▸ What the exercise asks
Write out the full set of records exactly. Any pictures in them do not belong in the copy.
═════ Stored data
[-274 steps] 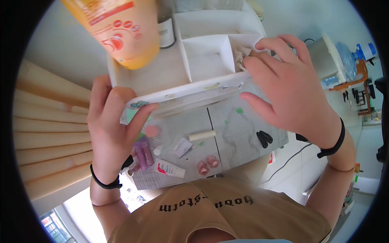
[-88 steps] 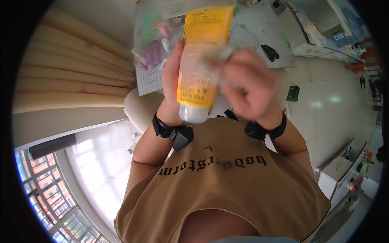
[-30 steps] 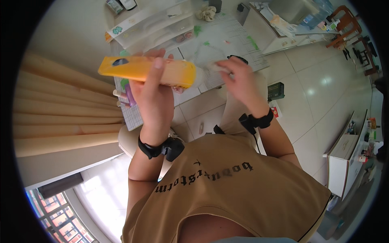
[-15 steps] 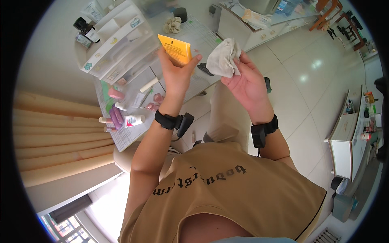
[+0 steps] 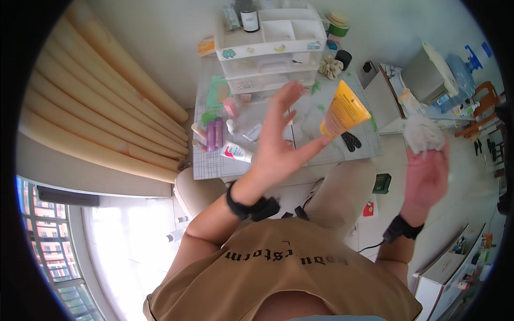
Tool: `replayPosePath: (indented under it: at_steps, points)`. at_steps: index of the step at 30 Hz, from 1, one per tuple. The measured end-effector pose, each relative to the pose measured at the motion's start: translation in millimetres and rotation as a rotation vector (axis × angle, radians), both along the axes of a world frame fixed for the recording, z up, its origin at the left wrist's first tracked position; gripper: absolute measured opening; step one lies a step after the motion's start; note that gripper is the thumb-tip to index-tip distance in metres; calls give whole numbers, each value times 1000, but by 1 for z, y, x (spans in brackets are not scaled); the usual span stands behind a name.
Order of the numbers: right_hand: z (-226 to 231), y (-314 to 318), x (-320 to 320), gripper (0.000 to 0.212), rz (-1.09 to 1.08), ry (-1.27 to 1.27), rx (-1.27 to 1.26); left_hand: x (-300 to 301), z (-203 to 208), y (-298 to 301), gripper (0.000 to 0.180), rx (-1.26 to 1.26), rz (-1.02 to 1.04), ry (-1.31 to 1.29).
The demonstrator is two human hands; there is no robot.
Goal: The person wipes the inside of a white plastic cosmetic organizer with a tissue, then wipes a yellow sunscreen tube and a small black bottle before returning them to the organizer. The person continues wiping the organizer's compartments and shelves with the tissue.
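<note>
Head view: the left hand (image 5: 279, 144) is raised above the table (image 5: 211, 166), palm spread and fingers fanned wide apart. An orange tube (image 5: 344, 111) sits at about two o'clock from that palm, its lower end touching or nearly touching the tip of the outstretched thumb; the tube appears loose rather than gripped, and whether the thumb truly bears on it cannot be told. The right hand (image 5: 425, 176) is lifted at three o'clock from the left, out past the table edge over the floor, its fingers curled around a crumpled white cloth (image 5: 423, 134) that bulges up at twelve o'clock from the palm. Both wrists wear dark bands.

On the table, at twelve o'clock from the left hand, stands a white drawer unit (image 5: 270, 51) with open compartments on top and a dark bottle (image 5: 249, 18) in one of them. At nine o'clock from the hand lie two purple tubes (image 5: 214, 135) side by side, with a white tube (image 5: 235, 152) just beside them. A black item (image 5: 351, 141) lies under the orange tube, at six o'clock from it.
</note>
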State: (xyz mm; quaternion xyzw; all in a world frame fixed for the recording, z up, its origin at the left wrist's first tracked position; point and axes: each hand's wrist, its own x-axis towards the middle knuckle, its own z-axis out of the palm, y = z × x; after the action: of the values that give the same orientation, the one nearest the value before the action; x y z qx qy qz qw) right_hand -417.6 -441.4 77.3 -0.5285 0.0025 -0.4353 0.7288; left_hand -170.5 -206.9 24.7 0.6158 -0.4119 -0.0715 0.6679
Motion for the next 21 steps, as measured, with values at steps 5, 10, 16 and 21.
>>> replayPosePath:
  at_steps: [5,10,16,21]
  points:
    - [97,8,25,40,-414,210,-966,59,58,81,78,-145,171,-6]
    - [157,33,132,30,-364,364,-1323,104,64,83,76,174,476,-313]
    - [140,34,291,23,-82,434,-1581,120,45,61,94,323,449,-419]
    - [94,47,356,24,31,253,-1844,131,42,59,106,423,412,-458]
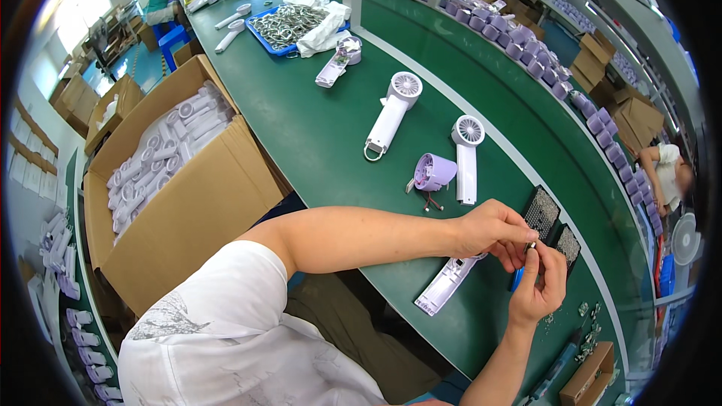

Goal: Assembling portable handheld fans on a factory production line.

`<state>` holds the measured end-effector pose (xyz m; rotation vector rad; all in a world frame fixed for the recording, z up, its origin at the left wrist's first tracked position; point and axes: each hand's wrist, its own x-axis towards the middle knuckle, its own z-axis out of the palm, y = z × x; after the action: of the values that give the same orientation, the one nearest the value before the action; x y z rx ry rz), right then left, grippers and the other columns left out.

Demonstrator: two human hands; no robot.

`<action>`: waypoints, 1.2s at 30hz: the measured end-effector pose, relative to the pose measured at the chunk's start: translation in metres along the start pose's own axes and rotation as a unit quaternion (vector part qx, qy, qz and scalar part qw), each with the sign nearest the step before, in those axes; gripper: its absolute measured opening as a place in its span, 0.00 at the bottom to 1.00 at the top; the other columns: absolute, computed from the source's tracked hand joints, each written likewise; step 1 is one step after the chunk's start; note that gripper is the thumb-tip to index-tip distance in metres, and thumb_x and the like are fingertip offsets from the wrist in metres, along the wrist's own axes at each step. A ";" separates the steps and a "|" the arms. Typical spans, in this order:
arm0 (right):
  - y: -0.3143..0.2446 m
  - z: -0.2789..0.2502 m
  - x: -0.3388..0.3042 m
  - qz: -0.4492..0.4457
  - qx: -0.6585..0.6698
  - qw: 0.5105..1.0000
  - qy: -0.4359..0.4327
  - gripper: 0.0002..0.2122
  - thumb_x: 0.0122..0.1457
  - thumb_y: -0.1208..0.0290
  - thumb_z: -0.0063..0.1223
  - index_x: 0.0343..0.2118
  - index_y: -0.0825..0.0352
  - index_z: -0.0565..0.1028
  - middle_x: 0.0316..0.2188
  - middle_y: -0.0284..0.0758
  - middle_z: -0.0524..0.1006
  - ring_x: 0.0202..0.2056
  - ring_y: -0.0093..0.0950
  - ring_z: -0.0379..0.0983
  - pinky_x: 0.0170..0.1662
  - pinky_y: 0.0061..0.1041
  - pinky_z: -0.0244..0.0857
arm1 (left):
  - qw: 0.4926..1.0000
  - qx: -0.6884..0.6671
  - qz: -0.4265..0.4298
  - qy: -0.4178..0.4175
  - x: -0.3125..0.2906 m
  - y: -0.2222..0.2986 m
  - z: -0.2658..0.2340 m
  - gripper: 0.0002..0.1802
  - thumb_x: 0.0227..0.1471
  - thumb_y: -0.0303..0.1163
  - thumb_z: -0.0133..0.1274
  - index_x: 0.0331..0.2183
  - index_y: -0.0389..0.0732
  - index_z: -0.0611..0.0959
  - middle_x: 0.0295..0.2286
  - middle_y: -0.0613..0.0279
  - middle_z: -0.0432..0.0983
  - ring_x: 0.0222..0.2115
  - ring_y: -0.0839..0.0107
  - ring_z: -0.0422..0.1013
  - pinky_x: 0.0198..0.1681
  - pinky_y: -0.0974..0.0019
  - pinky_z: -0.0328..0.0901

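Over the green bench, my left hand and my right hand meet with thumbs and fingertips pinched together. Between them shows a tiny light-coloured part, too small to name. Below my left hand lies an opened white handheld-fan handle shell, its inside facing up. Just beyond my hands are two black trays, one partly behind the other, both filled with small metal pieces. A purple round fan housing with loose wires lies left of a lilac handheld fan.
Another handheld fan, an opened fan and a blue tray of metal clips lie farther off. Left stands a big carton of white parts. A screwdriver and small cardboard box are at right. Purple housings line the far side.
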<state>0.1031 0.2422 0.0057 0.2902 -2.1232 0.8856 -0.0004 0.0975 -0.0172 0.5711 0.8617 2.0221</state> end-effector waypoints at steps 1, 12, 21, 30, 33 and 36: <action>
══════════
▸ Solution to the exercise
[-274 steps] 
[-88 steps] 
[-30 steps] 
[-15 steps] 
[+0 steps] 
Tool: `replayPosePath: (indented under it: at_steps, points)`. at_steps: index of the step at 30 Hz, from 1, one per tuple. The measured end-effector pose, each relative to the pose measured at the motion's start: translation in millimetres and rotation as a rotation vector (axis × angle, radians), both along the axes of a world frame fixed for the recording, z up, its origin at the left wrist's first tracked position; gripper: absolute measured opening; step one lies a step after the motion's start; note that gripper is the thumb-tip to index-tip distance in metres; calls give whole numbers, each value times 1000, but by 1 for z, y, x (spans in brackets are not scaled); the usual span stands behind a name.
Order of the numbers: right_hand: z (-226 to 231), y (-314 to 318), x (-320 to 320), gripper (0.000 to 0.212), rz (-1.09 to 1.08), ry (-1.27 to 1.27), rx (-1.27 to 1.26); left_hand: x (-300 to 301), z (-203 to 208), y (-298 to 301), gripper (0.000 to 0.180), rx (-1.26 to 1.26), rz (-1.02 to 1.04), ry (-1.31 to 1.29).
The demonstrator is two human hands; there is no robot.
Goal: The person wipes the inside of a white plastic cosmetic organizer with a tissue, then wipes a yellow sunscreen tube and a small black bottle before returning them to the organizer. The person continues wiping the organizer's compartments and shelves with the tissue.
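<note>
Head view: the left hand (image 5: 279, 144) is raised above the table (image 5: 211, 166), palm spread and fingers fanned wide apart. An orange tube (image 5: 344, 111) sits at about two o'clock from that palm, its lower end touching or nearly touching the tip of the outstretched thumb; the tube appears loose rather than gripped, and whether the thumb truly bears on it cannot be told. The right hand (image 5: 425, 176) is lifted at three o'clock from the left, out past the table edge over the floor, its fingers curled around a crumpled white cloth (image 5: 423, 134) that bulges up at twelve o'clock from the palm. Both wrists wear dark bands.

On the table, at twelve o'clock from the left hand, stands a white drawer unit (image 5: 270, 51) with open compartments on top and a dark bottle (image 5: 249, 18) in one of them. At nine o'clock from the hand lie two purple tubes (image 5: 214, 135) side by side, with a white tube (image 5: 235, 152) just beside them. A black item (image 5: 351, 141) lies under the orange tube, at six o'clock from it.
</note>
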State: (xyz mm; quaternion xyzw; all in a world frame fixed for the recording, z up, its origin at the left wrist's first tracked position; point and axes: each hand's wrist, its own x-axis towards the middle knuckle, its own z-axis out of the palm, y = z × x; after the action: of the values that give the same orientation, the one nearest the value before the action; x y z qx qy qz qw) right_hand -417.6 -441.4 77.3 -0.5285 0.0025 -0.4353 0.7288; left_hand -170.5 -206.9 24.7 0.6158 -0.4119 -0.0715 0.6679
Motion for the next 21 steps, as measured, with values at steps 5, 10, 16 and 21.
>>> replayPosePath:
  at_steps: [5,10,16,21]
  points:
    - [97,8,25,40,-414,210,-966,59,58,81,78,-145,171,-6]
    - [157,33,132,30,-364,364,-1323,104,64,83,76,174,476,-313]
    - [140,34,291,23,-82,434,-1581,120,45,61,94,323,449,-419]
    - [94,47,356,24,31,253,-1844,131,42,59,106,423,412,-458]

Goal: Assembling portable handheld fans on a factory production line.

`<state>` holds the measured end-effector pose (xyz m; rotation vector rad; all in a world frame fixed for the recording, z up, its origin at the left wrist's first tracked position; point and axes: each hand's wrist, its own x-axis towards the middle knuckle, its own z-axis out of the palm, y = z × x; after the action: of the values that give the same orientation, the one nearest the value before the action; x y z rx ry rz), right then left, grippers and the other columns left out.

Demonstrator: two human hands; no robot.

`<action>`: waypoints, 1.2s at 30hz: the measured end-effector pose, relative to the pose measured at the chunk's start: translation in metres along the start pose's own axes and rotation as a unit quaternion (vector part qx, qy, qz and scalar part qw), each with the sign nearest the step before, in those axes; gripper: its absolute measured opening as a place in its span, 0.00 at the bottom to 1.00 at the top; the other columns: absolute, computed from the source's tracked hand joints, each written likewise; step 1 is one step after the chunk's start; note that gripper is the thumb-tip to index-tip distance in metres, and thumb_x and the like are fingertip offsets from the wrist in metres, along the wrist's own axes at each step. A ";" separates the steps and a "|" the arms. Typical spans, in this order:
arm0 (right):
  - y: -0.3143..0.2446 m
  - z: -0.2789..0.2502 m
  - x: -0.3388..0.3042 m
  - qz: -0.4492..0.4457
  - qx: -0.6585..0.6698
  - qw: 0.5105..1.0000
  - qy: -0.4359..0.4327
  - gripper: 0.0002..0.2122
  - thumb_x: 0.0122..0.1457
  - thumb_y: -0.1208..0.0290
  - thumb_z: -0.0063..0.1223
  - index_x: 0.0343..0.2118
  - index_y: -0.0825..0.0352
  - index_z: -0.0565..0.1028
  - middle_x: 0.0316..0.2188
  - middle_y: -0.0284..0.0758
  - middle_z: -0.0524..0.1006
  - ring_x: 0.0202..0.2056
  - ring_y: -0.0093..0.0950
  - ring_z: -0.0379..0.0983
  - pinky_x: 0.0170..0.1662
  - pinky_y: 0.0061..0.1041
  - pinky_z: -0.0244..0.0857
arm1 (left):
  - qw: 0.4926..1.0000
  - qx: -0.6884..0.6671
  - qz: -0.4265..0.4298
  - qy: -0.4178..0.4175
  - x: -0.3125..0.2906 m
  - y: -0.2222..0.2986 m
  - z: -0.2658..0.2340 m
  - gripper: 0.0002..0.1802
  - thumb_x: 0.0227..0.1471
  - thumb_y: -0.0303..0.1163
  - thumb_z: -0.0133..0.1274
  - index_x: 0.0331..0.2183
  - index_y: -0.0389..0.0732
  - index_z: -0.0611..0.0959
  - middle_x: 0.0295..0.2286
  - middle_y: -0.0613..0.0279
  - middle_z: -0.0432..0.0983
  - ring_x: 0.0222..0.2115
  - ring_y: -0.0839..0.0107
  - ring_z: -0.0422..0.1013
  - pinky_x: 0.0198..0.1681
  - pinky_y: -0.0974..0.0019
  - pinky_z: -0.0328..0.0901

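Over the green bench, my left hand and my right hand meet with thumbs and fingertips pinched together. Between them shows a tiny light-coloured part, too small to name. Below my left hand lies an opened white handheld-fan handle shell, its inside facing up. Just beyond my hands are two black trays, one partly behind the other, both filled with small metal pieces. A purple round fan housing with loose wires lies left of a lilac handheld fan.
Another handheld fan, an opened fan and a blue tray of metal clips lie farther off. Left stands a big carton of white parts. A screwdriver and small cardboard box are at right. Purple housings line the far side.
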<state>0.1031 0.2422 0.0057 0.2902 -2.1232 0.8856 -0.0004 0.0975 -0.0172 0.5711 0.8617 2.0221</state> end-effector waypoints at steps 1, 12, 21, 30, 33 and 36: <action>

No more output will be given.